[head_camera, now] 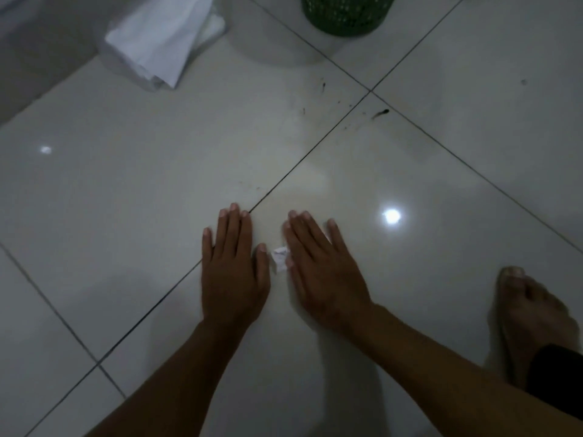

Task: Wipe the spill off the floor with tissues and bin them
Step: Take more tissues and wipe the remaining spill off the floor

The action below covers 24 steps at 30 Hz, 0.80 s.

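My left hand (232,272) and right hand (318,269) lie flat and empty on the floor (157,184), a crumpled tissue (279,257) between the thumbs.

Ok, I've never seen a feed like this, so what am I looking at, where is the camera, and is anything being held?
There is one picture, from a camera on the person's head, looking down at a glossy white tiled floor. The left hand and right hand lie flat and open, palms down. A small crumpled white tissue scrap sits between them, partly under the right hand; nothing is gripped. Dark spill specks remain farther ahead. A stack of white tissues lies far left, a green mesh bin at the top, and a bare foot on the right.
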Each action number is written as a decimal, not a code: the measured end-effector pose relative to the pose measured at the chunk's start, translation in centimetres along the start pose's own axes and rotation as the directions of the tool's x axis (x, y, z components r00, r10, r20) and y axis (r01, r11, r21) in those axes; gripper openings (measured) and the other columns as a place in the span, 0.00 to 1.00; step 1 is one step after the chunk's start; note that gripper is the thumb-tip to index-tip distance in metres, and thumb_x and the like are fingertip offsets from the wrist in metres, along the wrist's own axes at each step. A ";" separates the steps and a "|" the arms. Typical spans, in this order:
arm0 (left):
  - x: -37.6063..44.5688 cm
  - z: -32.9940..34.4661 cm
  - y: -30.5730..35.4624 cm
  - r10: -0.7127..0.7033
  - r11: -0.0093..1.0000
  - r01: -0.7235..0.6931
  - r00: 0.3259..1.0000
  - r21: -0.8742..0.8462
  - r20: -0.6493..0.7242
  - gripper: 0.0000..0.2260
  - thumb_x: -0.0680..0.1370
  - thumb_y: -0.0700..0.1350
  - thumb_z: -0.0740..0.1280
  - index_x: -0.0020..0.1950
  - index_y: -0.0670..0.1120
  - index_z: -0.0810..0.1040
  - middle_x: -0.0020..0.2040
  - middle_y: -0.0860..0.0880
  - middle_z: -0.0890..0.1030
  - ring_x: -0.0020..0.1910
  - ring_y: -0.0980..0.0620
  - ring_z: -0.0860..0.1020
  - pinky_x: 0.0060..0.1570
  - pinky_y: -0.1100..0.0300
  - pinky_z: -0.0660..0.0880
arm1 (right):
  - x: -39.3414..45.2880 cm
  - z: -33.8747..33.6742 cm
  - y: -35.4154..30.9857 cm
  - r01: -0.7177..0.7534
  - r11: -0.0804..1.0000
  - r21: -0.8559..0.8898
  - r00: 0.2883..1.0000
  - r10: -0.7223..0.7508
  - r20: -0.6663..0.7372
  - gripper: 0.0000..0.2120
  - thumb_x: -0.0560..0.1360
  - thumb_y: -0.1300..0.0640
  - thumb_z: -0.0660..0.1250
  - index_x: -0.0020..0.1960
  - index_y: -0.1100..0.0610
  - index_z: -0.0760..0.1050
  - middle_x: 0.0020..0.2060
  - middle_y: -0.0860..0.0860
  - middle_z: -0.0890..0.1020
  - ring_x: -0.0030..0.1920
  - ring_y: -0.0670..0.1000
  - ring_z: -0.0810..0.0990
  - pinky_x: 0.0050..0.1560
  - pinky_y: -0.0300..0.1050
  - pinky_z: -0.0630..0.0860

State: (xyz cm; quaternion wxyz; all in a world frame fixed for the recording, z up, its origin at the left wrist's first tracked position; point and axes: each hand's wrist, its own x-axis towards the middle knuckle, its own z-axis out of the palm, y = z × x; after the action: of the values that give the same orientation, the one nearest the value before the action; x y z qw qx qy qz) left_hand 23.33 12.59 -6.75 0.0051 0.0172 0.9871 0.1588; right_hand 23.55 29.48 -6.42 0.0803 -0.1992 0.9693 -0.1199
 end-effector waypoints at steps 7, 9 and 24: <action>1.2 -0.5 0.6 0.010 0.999 -0.010 1.000 -0.032 -0.014 0.26 0.81 0.49 0.56 0.76 0.39 0.63 0.79 0.42 0.59 0.80 0.46 0.54 0.77 0.42 0.52 | 3.1 -1.8 5.8 -0.389 0.918 0.070 0.910 0.395 -0.127 0.25 0.84 0.54 0.48 0.79 0.61 0.53 0.79 0.57 0.55 0.80 0.55 0.51 0.79 0.58 0.47; 1.8 -0.5 0.7 0.016 0.999 -0.016 1.000 -0.046 -0.010 0.26 0.81 0.49 0.56 0.77 0.40 0.62 0.79 0.43 0.58 0.80 0.47 0.53 0.77 0.43 0.52 | 4.9 -1.8 5.2 -0.413 0.902 0.126 0.896 0.427 -0.120 0.26 0.84 0.54 0.49 0.79 0.61 0.50 0.80 0.58 0.52 0.80 0.56 0.47 0.79 0.57 0.45; 4.5 -1.5 -2.4 -0.129 0.990 0.133 0.988 0.043 -0.085 0.26 0.83 0.50 0.50 0.79 0.40 0.55 0.80 0.42 0.55 0.80 0.46 0.51 0.78 0.44 0.50 | 3.8 -0.1 0.2 -0.146 0.974 0.173 0.940 0.191 -0.283 0.20 0.78 0.68 0.60 0.69 0.70 0.70 0.69 0.67 0.71 0.72 0.66 0.68 0.71 0.65 0.67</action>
State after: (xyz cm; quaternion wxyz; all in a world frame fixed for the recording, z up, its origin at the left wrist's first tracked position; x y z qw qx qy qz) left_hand 18.68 9.98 -6.08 -0.0252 -0.0543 0.9891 0.1349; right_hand 20.01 28.10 -6.78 -0.0420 -0.0884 0.9720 -0.2137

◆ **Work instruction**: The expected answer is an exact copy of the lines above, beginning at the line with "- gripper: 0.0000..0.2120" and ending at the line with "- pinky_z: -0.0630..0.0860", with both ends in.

◆ **Answer space**:
  - gripper: 0.0000..0.2120
  - thumb_x: -0.0560..0.1360
  - thumb_y: -0.1300..0.0640
  - thumb_z: -0.0660..0.1250
  - index_x: -0.0020..0.1960
  - index_y: -0.1100..0.0610
  - index_z: -0.0760..0.1050
  - middle_x: 0.0020..0.2060
  - middle_y: -0.0860..0.0860
  - middle_z: -0.0890..0.1020
  - ring_x: -0.0030..0.1920
  - ring_y: -0.0670..0.1000
  - ring_z: -0.0810..0.0990
  - pinky_x: 0.0050..0.1560
  - pinky_y: -0.0300..0.1050
  - pinky_z: -0.0630..0.0860

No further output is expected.